New research suggests men with low testosterone levels who contract COVID-19 are more likely to die from the virus.
Scientists in Germany have been looking at why global death figures indicate men are more likely to die as a result of COVID-19 than women, and the role testosterone – the male sex hormone which helps to monitor the body’s immune response – plays in this is coming under the microscope.
A study of the first 45 COVID-19 patients admitted to the intensive care unit of the University Medical Center Hamburg-Eppendorf has started to shine a light on just why men may be more vulnerable than women to the virus.
From this group of 35 men and 10 women, nine men and three women died.

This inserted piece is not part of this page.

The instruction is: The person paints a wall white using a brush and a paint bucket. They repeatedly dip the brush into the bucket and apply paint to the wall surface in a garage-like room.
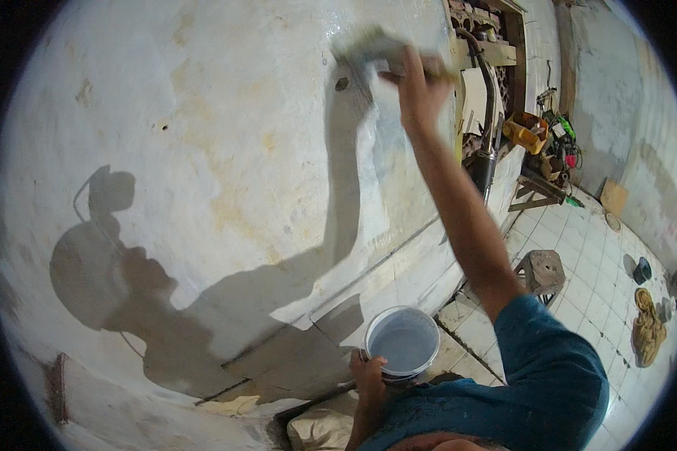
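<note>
High on the stained plaster wall (248,141), my right hand (423,84) grips a blurred, wide brush-like tool (366,48) by its handle, with its head at the wall. Motion blur hides the exact kind of tool. Wet, shiny patches show around it, beside a small dark hole (342,84). Low against my body, my left hand (368,369) holds the rim of a white plastic bucket (435,338). Grey-white liquid (404,340) is inside the bucket. My shadow falls across the wall to the left.
A wooden-framed opening with a metal exhaust pipe (485,163) lies right of the wall. Beyond it are a yellow container (524,133) and cluttered tools. A stool (543,270), a dark cup-like container (642,270) and a brown cloth (647,332) are on the tiled floor. Beige fabric (319,431) lies below.
</note>
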Tool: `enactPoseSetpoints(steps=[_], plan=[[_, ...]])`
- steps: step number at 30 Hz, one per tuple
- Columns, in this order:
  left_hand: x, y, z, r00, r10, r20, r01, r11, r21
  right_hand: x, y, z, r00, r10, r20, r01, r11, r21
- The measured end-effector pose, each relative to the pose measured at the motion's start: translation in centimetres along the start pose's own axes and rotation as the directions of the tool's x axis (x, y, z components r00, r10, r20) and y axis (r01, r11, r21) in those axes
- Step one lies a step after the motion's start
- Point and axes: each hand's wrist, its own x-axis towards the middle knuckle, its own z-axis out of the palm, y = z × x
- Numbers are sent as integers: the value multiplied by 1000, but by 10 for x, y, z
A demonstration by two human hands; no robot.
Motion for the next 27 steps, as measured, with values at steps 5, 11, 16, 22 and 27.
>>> enactPoseSetpoints(steps=[5,11,16,22,27], plan=[[11,-19,-9,992,-91,-92,101,989,109,-145,-27,-93,908,346,-236,-405,868,-287],[17,-16,-12,996,-39,-78,52,983,176,-117,-48,-74,936,342,79,-117,517,-848],[4,5,0,998,-62,-32,63,997,48,-14,-35,6,994,103,37,-57,772,-633],[0,-4,-6,994,-81,-75,85,995,54,-63,-34,-22,971,192,-143,-195,981,-11],[-1,-28,-31,994,-50,-98,56,996,67,-235,-7,-141,794,504,-340,-510,856,79]])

Seven of the patients needed oxygen and a further 33 were placed onto ventilators.
More than two thirds of the men (68.6 per cent) recorded low levels of testosterone while 60 per cent of female patients had raised testosterone levels.

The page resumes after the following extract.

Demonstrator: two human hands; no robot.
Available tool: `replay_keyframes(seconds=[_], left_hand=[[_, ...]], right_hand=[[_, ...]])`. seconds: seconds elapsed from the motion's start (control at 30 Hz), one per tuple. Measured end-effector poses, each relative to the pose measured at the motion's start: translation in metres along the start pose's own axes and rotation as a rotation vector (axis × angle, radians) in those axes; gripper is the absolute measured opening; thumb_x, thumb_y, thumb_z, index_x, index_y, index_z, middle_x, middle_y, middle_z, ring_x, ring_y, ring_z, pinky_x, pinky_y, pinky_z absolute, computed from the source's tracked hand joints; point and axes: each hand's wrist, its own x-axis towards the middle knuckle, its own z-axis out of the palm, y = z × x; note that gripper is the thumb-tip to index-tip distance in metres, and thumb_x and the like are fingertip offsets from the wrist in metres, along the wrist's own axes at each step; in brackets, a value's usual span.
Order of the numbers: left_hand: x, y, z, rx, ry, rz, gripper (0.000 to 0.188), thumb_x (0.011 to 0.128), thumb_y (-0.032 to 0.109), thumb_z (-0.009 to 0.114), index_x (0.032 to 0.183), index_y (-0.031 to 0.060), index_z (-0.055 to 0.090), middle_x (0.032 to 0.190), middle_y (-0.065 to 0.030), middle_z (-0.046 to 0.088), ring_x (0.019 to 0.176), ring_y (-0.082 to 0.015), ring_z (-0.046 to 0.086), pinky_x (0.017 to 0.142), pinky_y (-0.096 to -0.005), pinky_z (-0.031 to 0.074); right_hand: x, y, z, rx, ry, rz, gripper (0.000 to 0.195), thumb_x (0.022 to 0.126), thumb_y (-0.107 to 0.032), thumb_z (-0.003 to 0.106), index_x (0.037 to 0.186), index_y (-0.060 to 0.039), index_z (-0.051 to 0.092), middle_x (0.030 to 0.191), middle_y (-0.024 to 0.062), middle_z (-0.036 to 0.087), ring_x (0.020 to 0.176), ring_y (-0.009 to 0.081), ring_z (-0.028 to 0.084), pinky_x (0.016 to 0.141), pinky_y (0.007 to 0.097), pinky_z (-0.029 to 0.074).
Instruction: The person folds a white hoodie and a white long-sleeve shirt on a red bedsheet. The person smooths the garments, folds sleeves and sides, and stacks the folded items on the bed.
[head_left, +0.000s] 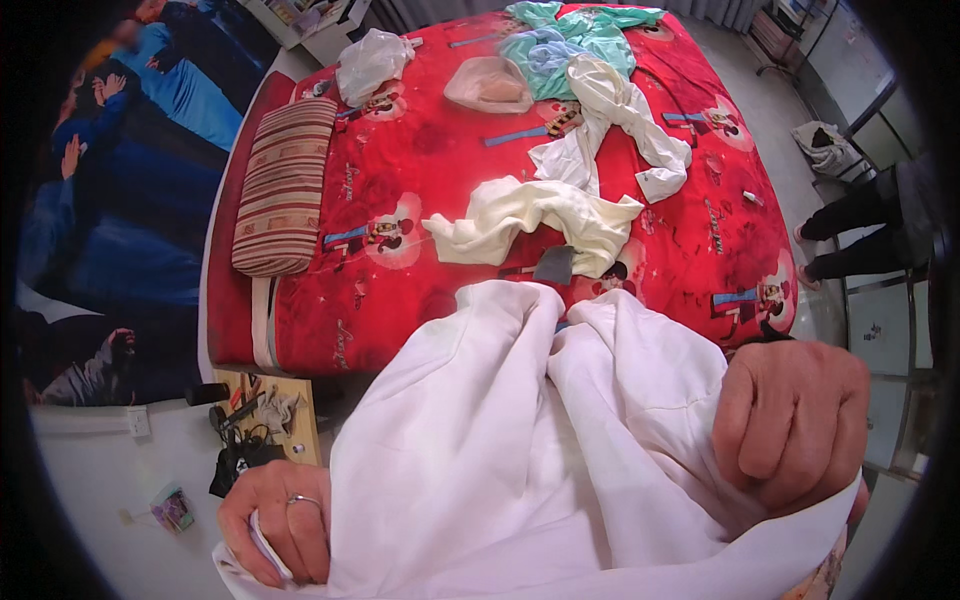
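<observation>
A white cloth garment spans the space between my two hands, its far part hanging in folds towards the bed. My left hand, with a ring on one finger, grips the garment's edge at the lower left. On the right, my right hand is closed around the other side of the cloth. Just beyond it, a cream garment lies crumpled on the red patterned bedspread, with a small dark grey piece by its near edge. Farther back lies a white long-sleeved garment.
A striped pillow lies along the bed's left side. Plastic bags, a pinkish bowl-like item and green clothes are farther back. A small wooden table holds odds and ends. A person's legs show at right.
</observation>
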Motion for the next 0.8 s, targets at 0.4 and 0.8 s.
replay_keyframes(seconds=[0.4,0.8], left_hand=[[-0.003,0.012,-0.003,0.042,0.081,0.032,0.026,0.089,0.029,0.045,0.09,0.0059,0.055,0.099,-0.0172,0.058,0.068,-0.0248,0.059,0.066,-0.0297,0.049],[-0.052,-0.04,-0.087,-0.197,1.137,-0.186,0.043,0.092,0.03,0.037,0.126,0.0036,0.038,0.126,-0.0128,0.044,0.117,-0.0268,0.041,0.101,-0.0455,0.026]], right_hand=[[0.008,0.005,-0.005,-0.031,-0.026,0.009,0.034,0.082,-0.021,0.055,0.055,-0.0015,0.054,0.058,0.0108,0.054,0.045,0.0168,0.048,0.053,0.0255,0.047],[-0.091,0.097,-0.091,-0.005,1.14,0.736,0.028,0.09,-0.024,0.046,0.091,0.0016,0.059,0.077,0.0027,0.061,0.062,0.007,0.057,0.054,0.0202,0.046]])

Scientists have been working on a theory that low levels of the signalling molecule in men can negatively impact on the body’s ability to successfully fight off a pathogen. This can generate what is known as a ‘cytokine storm’, a hyper-inflammatory condition caused by an overactive immune system.
This extreme homeostatic reaction has been reported in many patients diagnosed with COVID-19 and can lead to severe lung damage and acute respiratory distress syndrome (ARDS).
In the study, which has not yet been peer-reviewed, scientists concluded: “With SARS-CoV-2 continuing to infect humans worldwide, it was repeatedly reported that men with Covid-19 are at higher risk to develop severe and even lethal outcome compared to women, independent of age. Thus, it has become of utmost importance to understand why men are more likely to die from Covid-19 than women.”
Professor Gülsah Gabriel, who was involved in the research, added: “Men with normal testosterone levels do not present a cytokine storm and thus are more likely to survive.”